I am finishing up a 24x40 shop with 14' ceilings and have a 125k btu tube heater - I actually have 3 of them with 50' tube for each and some elbows.

Fuel is propane. All tubes will be horizontal

So, I have about 150' total tube and reflector on hand. I want to maximize the efficiency. I believe the best way to do this is to install as much tube length as practical. No sense dumping too much heat out of the exhaust.

But at a certain point, the flue gasses will condense and form an acidic condensate. So how far can i push it? I am thinking that I will likely do 70' total.

Should I worry?

I have a similar question regarding a propane unit heater with "B" vent. Why not install more exhaust pipe, possibly single wall even, to get the most heat out of it before it exits the building?

I installed one for a buddy and only have about 3' of pipe before it goes out the wall. The exhaust is VERY hot at the rain cap. It just seems like such a waste.


----------



## Fouthgeneration (Jan 7, 2014)

Call the manufacturer for the O M or installation manual, Why reinvent the wheel?

The beauty of infrared heat is the radiant heat, any condensing heat would require additional fans, filters ducts and plumbing along with various safety switches/logic circuits.

To long of pipe would create a low air flow/ over rich jetting with the "stock" blower. 

I'd think installing one condensing furnace with 2 of the infrared would increase your shops heating flexibility and save more $ then a one off design.


----------



## acro (Jan 14, 2013)

I had not considered the jetting issue with increased pipe lengths.

I found my literature online and it says that the maximum allowable length of vent pipe is 60 feet. but it says that the radiant tube is not included in the measurement. and "vent pipe" must be insulated.

In the next paragraph, it says that the maximum equivalent vent length is 30 ft. Why the difference?

I just need to keep the flue gas above the condensing temp, which I would assume is below 212 degrees. Maybe there is no way to tell other than experimentation, but I just don't want to end up with flue gas with usable heat left in it.


For argument sake, could I assume that with 50' of radiant tubes, I could also have 30' of vent? Why not just have say 75' of radiant and 5' of vent.


----------



## beenthere (Mar 5, 2009)

The cooler the tube is, the less heat that is radiated.


----------



## Fouthgeneration (Jan 7, 2014)

The Vent part of the furnace is insulated to keep it above 212 degrees all the way to the top Hat.

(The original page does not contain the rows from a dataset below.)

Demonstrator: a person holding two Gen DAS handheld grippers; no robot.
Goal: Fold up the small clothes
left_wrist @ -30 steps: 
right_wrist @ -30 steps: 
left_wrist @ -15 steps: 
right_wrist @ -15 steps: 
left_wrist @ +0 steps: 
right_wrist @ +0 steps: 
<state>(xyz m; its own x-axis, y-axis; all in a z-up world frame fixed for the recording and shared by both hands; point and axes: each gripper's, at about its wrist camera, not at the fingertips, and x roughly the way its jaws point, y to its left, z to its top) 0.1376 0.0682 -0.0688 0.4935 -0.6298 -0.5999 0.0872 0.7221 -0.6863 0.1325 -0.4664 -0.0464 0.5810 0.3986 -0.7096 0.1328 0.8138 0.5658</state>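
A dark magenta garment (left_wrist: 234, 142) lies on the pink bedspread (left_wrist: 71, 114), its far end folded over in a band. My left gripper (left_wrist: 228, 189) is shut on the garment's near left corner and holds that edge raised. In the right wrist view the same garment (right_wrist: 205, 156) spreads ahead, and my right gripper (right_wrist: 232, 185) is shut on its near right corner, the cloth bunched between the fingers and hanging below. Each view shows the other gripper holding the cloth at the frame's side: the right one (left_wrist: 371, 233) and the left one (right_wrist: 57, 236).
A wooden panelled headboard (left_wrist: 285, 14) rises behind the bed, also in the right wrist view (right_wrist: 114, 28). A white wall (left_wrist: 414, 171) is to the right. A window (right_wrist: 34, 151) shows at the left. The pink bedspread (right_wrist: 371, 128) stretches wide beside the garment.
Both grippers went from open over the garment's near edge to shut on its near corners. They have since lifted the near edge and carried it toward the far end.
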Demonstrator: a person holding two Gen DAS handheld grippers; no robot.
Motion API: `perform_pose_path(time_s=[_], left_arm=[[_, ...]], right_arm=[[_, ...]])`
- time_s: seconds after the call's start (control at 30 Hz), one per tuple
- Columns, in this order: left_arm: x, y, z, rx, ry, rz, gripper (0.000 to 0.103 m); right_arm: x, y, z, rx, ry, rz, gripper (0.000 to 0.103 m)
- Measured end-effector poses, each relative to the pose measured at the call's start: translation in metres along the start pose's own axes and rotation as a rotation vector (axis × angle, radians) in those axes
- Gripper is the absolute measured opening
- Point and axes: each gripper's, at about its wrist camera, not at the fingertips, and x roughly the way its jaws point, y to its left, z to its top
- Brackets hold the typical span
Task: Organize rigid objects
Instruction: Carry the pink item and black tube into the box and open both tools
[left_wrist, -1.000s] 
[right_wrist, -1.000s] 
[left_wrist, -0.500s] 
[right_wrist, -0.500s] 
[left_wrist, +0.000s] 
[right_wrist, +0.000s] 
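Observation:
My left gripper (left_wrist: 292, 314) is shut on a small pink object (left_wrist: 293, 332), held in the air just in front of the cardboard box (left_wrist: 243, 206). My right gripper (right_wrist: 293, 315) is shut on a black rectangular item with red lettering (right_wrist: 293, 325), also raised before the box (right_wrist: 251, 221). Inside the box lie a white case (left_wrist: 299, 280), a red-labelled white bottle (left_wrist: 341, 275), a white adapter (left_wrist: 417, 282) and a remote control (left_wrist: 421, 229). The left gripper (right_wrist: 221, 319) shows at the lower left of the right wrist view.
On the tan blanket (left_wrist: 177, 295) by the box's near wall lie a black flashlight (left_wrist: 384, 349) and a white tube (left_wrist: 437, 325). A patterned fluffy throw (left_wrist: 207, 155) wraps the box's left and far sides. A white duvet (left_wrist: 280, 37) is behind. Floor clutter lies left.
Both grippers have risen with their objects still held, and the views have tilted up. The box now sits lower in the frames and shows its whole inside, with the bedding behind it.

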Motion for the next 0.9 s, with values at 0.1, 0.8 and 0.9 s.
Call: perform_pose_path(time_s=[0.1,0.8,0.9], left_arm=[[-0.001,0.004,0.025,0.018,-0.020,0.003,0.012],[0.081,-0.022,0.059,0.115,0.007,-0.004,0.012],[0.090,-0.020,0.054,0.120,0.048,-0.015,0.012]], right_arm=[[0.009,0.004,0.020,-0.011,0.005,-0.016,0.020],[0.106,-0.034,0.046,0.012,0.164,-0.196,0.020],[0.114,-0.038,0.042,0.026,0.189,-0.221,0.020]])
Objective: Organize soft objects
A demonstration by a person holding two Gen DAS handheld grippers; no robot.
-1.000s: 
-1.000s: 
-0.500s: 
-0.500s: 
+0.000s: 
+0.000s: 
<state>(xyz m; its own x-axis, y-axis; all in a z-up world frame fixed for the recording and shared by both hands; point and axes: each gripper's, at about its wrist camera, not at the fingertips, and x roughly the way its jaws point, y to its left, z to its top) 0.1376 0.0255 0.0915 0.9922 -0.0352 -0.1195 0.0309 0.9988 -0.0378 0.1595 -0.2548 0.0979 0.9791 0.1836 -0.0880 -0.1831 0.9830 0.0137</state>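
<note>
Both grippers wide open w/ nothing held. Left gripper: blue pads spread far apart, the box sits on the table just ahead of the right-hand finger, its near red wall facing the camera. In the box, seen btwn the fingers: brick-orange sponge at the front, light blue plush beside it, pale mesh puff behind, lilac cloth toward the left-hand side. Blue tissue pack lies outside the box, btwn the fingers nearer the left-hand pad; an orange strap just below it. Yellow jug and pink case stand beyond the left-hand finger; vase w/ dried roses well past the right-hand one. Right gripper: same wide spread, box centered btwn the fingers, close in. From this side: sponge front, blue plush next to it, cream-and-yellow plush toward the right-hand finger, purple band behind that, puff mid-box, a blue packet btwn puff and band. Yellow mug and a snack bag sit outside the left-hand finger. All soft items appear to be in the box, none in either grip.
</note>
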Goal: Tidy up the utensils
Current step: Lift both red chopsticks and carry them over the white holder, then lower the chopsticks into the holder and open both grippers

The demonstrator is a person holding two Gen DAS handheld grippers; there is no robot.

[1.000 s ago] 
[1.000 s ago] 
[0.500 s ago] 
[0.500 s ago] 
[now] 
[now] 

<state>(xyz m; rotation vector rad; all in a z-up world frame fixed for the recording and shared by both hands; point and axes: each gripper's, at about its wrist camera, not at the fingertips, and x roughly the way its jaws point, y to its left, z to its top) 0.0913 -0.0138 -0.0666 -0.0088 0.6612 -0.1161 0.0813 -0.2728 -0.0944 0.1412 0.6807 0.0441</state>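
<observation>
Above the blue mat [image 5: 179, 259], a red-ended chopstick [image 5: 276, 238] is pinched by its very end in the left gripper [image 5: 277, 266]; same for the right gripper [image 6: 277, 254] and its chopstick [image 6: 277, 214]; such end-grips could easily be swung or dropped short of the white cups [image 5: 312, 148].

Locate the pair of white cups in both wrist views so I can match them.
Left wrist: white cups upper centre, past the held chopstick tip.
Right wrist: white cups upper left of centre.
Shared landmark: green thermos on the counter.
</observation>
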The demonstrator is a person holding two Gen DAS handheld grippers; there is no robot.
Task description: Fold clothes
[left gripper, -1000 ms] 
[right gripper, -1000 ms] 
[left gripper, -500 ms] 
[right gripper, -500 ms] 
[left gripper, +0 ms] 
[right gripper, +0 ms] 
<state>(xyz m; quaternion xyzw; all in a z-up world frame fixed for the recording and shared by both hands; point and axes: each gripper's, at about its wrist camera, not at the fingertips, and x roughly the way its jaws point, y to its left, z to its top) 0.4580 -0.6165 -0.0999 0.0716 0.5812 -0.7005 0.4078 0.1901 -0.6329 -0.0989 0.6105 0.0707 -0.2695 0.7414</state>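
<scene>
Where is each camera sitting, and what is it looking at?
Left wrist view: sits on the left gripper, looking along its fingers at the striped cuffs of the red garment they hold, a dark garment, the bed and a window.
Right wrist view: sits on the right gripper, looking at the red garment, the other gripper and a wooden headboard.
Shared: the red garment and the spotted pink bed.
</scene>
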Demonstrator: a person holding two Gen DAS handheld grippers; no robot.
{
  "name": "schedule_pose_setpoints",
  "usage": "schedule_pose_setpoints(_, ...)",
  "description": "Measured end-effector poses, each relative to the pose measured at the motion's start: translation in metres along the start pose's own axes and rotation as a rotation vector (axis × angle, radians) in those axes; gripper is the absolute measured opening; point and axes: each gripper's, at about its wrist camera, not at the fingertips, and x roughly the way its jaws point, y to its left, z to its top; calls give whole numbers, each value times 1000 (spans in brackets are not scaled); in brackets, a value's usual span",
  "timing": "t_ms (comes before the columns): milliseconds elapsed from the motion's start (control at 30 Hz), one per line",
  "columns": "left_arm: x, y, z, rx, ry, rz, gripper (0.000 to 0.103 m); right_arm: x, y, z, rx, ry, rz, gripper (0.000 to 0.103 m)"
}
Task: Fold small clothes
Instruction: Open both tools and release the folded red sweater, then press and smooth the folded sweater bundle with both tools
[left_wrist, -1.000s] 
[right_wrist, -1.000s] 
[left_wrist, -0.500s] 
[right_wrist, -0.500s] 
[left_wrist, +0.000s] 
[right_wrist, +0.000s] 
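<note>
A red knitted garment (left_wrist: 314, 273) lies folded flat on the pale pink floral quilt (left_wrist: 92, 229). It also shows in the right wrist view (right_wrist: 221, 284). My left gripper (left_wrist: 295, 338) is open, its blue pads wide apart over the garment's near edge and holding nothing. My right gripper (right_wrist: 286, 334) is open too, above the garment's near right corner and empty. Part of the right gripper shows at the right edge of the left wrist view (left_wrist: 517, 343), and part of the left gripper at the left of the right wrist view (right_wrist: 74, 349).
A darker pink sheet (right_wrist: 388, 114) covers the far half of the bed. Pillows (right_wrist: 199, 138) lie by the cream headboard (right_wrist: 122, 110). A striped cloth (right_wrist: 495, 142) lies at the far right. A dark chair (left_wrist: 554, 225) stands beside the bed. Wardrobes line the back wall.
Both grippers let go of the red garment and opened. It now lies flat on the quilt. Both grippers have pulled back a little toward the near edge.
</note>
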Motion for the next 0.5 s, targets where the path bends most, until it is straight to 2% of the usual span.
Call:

Elbows,Tees, and other connector pipe will have an equivalent length of straight pipe to make the math almost idiot proof. Thus a short radius elbow might = 5 foot of straight 4" double wall.

It might pay to use stainless piping to avoid corrosion issues.

In floor hot water has most of the Radiant heat qualities if you are pouring the slab..

See if you can rejet/experiment on your buddies over fired unit....


----------



## acro (Jan 14, 2013)

beenthere said:


> The cooler the tube is, the less heat that is radiated.


Yea, but no sense radiating that heat outdoors.

I guess I will just do some checking with my head gun and see.


----------



## Fouthgeneration (Jan 7, 2014)

You could install a semi tractor intercooler to condense the stack gases if you have a floor drain to run the water to.
I'd check the cost of the install vs the fuel savings and loss of space.

possibly you could just run another 30 feet of 3"-4" pipe slightly downhill to a tee that the lower branch had a water trap drain for the condensate water and a vertical stack with enough draft to offset the added resistance of length and cooler, more viscose exhaust gas flows.

Another slightly more complex version would be to wrap the post radiant part of the inside piping with a larger pipe that was connected to the air inlet of the furnace at the hot end and out of doors at the cold intake, plumbing would still be need at the tee to vertical stack.

Plumbing the intake to out side air in any case will reduce fuel use/increase efficacy.


----------



## acro (Jan 14, 2013)

Now we're talking. I can get my hands on an intercooler pretty easy. I just figured on keeping the vent horizontal through the wall


----------



## acro (Jan 14, 2013)

Well, I found that the flue gasses should be kept about 300f to eliminate the condensate forming.

I need to finish up the wall penetration and take some temp readings.


----------